• _What you will do_
For this exercise, write out exactly the lines of the material from the one containing "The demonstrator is" through the end, both ends included, and nothing more.

• _Dataset extract_
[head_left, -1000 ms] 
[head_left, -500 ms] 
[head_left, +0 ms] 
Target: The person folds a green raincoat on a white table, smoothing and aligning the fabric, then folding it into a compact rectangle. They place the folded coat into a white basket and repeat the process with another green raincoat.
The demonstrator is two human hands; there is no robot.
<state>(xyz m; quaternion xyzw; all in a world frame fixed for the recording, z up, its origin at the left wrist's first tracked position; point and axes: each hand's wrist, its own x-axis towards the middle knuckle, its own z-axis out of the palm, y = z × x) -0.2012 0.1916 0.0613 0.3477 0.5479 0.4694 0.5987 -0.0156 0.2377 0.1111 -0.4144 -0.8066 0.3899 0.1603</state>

• _Answer to the problem_
The demonstrator is two human hands; there is no robot.
<state>(xyz m; quaternion xyzw; all in a world frame fixed for the recording, z up, its origin at the left wrist's first tracked position; point and axes: each hand's wrist, its own x-axis towards the middle knuckle, its own z-axis out of the palm, y = z × x) -0.2012 0.1916 0.0613 0.3477 0.5479 0.4694 0.5987 -0.0156 0.2377 0.1111 -0.4144 -0.8066 0.3899 0.1603</state>

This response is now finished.